Lacau oversaw the discovery of the tomb of Tutankhamun in 1922 by the English archaeologists Howard Carter and Lord Carnarvon in the Valley of the Kings. Relations with Carter were rarely cordial and were exacerbated by both the monopoly of publication rights which Lord Carnarvon sold to The Times, and pressure from the Egyptian government who resented the lack of Egyptian involvement in the Tutankhamen excavation.

In 1924 Lacau, acting under the orders of the new Minister of Public Works, forbade the wives of Howard Carter's team to enter the tomb. Carter closed the tomb in protest, locked it, refused to hand over the keys, and posted an explanatory notice in the Old Winter Palace Hotel, Luxor, thus breaking the terms of his license and relinquishing full control to Lacau.

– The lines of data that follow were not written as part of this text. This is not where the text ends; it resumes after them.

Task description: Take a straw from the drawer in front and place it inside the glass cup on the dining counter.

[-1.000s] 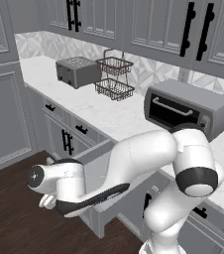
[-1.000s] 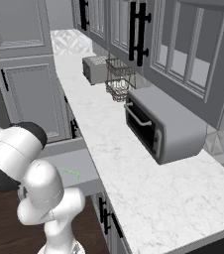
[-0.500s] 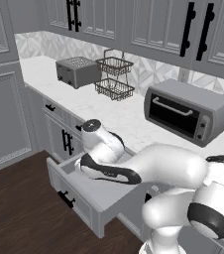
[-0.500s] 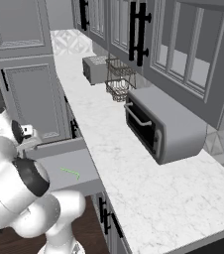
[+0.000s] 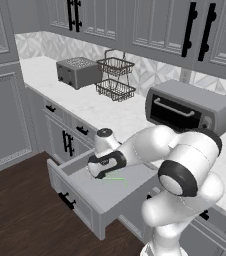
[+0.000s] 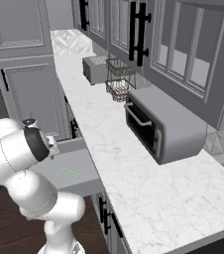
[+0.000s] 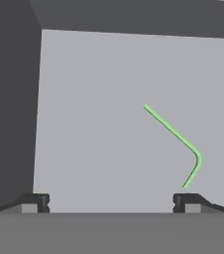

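While the arm reaches low, a toaster point(image 5: 76, 73), a two-tier wire basket point(image 5: 115, 76) and a toaster oven point(image 5: 189, 109) stand on the bench point(image 5: 102, 107) behind it, well clear of the drawer point(image 5: 92, 192). That drawer is pulled out and contains one item, the straw point(image 7: 177, 139), lying flat on its grey floor. Inside the drawer hangs the tool point(image 7: 111, 200), jaws spread wide and holding nothing. Seen from the hand, the straw's bent end lies just ahead of one fingertip point(image 7: 186, 201), not touching it.
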Tool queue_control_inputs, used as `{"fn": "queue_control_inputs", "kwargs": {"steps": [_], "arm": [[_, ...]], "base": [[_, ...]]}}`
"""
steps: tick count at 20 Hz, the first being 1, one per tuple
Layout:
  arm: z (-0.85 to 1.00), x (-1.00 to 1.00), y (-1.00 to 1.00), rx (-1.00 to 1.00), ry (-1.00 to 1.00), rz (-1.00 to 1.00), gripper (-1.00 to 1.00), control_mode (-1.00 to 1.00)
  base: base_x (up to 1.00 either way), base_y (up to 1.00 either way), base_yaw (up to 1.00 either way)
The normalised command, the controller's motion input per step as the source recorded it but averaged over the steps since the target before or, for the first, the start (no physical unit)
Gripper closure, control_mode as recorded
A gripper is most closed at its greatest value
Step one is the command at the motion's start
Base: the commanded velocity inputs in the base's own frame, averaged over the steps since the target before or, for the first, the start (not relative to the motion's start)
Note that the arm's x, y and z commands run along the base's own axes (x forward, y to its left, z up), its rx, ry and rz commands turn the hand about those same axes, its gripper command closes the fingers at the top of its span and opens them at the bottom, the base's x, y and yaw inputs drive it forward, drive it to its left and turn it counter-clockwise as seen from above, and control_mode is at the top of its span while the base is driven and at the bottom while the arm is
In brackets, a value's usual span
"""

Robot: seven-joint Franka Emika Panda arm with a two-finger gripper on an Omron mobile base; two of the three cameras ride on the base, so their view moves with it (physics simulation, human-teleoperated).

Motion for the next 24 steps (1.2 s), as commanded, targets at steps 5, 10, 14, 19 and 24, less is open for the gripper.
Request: {"fn": "queue_control_inputs", "kwargs": {"steps": [5, 10, 14, 19, 24], "arm": [[-0.50, 0.05, 0.24, 0.00, 0.02, 0.00, -1.00, -1.00], [-0.47, -0.05, 0.41, 0.00, 0.00, 0.00, -1.00, -1.00], [-0.41, -0.04, 0.36, 0.00, 0.00, 0.00, -1.00, -1.00], [-0.26, -0.18, 0.58, 0.02, 0.00, 0.00, -1.00, -1.00], [-0.21, -0.25, 0.85, 0.03, 0.00, 0.00, -1.00, -1.00]], "base": [[0.00, 0.00, 0.00], [0.00, 0.00, 0.00], [0.00, 0.00, 0.00], [0.00, 0.00, 0.00], [0.00, 0.00, 0.00]]}}
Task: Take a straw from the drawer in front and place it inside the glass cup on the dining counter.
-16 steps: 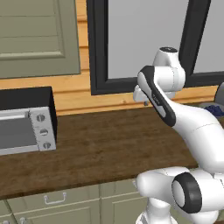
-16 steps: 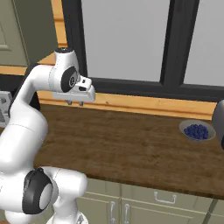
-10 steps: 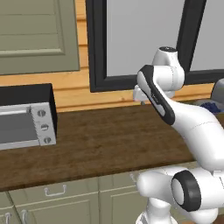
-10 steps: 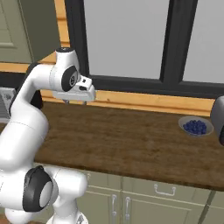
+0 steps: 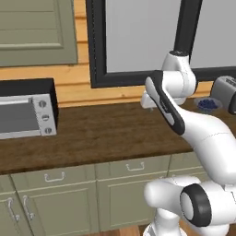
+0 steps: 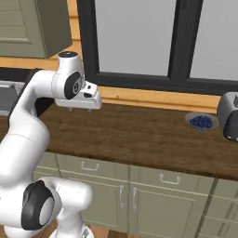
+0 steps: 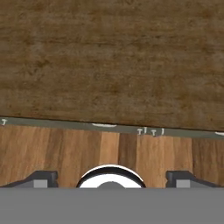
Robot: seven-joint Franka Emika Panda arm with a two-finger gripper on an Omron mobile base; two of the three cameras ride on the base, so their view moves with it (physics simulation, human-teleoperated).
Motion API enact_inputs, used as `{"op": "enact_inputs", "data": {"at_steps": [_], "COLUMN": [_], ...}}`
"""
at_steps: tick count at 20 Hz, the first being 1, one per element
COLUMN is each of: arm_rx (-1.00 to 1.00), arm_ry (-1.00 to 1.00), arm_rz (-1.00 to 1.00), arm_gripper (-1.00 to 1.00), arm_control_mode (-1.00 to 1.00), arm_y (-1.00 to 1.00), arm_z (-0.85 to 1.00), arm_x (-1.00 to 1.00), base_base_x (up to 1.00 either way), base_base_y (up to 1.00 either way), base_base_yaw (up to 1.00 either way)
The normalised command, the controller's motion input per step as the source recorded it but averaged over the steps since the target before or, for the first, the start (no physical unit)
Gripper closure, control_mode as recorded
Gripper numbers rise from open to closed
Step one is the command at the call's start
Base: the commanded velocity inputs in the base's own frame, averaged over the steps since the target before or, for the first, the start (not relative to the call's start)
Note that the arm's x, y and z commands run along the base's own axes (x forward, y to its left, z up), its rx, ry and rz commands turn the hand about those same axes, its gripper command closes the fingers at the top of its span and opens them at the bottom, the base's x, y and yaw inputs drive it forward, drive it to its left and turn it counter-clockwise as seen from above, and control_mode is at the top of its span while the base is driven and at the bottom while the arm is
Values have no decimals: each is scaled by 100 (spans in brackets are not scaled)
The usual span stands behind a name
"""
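Sliding left with the base, both views now show shut green drawers [image 6: 94, 167], a bowl [image 6: 201, 122] of blueberries, and the tool [image 6: 77, 110] released.

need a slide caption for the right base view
White arm's gripper poised above the dark wood countertop, closed green drawers below, a bowl of blueberries by the window.
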Motion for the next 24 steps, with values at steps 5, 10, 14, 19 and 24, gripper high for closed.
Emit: {"op": "enact_inputs", "data": {"at_steps": [5, 10, 14, 19, 24], "arm_rx": [0, 0, 0, 0, 0], "arm_ry": [0, 0, 0, 0, 0], "arm_rz": [0, 0, 0, 0, 0], "arm_gripper": [-100, -100, -100, -100, -100], "arm_control_mode": [100, 100, 100, 100, 100], "arm_y": [0, 0, 0, 0, 0], "arm_z": [0, 0, 0, 0, 0], "arm_x": [0, 0, 0, 0, 0], "base_base_x": [0, 0, 0, 0, 0], "base_base_y": [-75, -78, -81, -75, -61], "base_base_yaw": [39, 44, 50, 55, 50]}}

In 1938 Lacau was appointed professor at the Collège de France in Paris, where he held the chair in Egyptology until 1947; he was elected to the Academy of Inscriptions and Belles Lettres in 1939.

==In popular culture==
Lacau was portrayed by Valentine Pelka in the 2005 BBC docudrama Egypt, and Nicolas Beaucaire in the 2016 ITV drama Tutankhamun.

==Publications==
- General Catalogue of Egyptian Antiquities Museum in Cairo. Sarcophagi before the New Kingdom. Published by the French Institute of Oriental Archaeology, 1904.
- Pierre Lacau / Jean-Philippe Lauer, excavations at Saqqara. The step pyramid. Volume V. Inscriptions in ink on Vases. Published by the French Institute of Oriental Archaeology, 1965.
- Pierre Lacau 1933. Une stèle juridique de Karnak. SASAE 13. Cairo.
- Pierre Lacau / Henri Chevrier 1956. Une Chapelle de Sésostris Ier à Karnak. I.Cairo.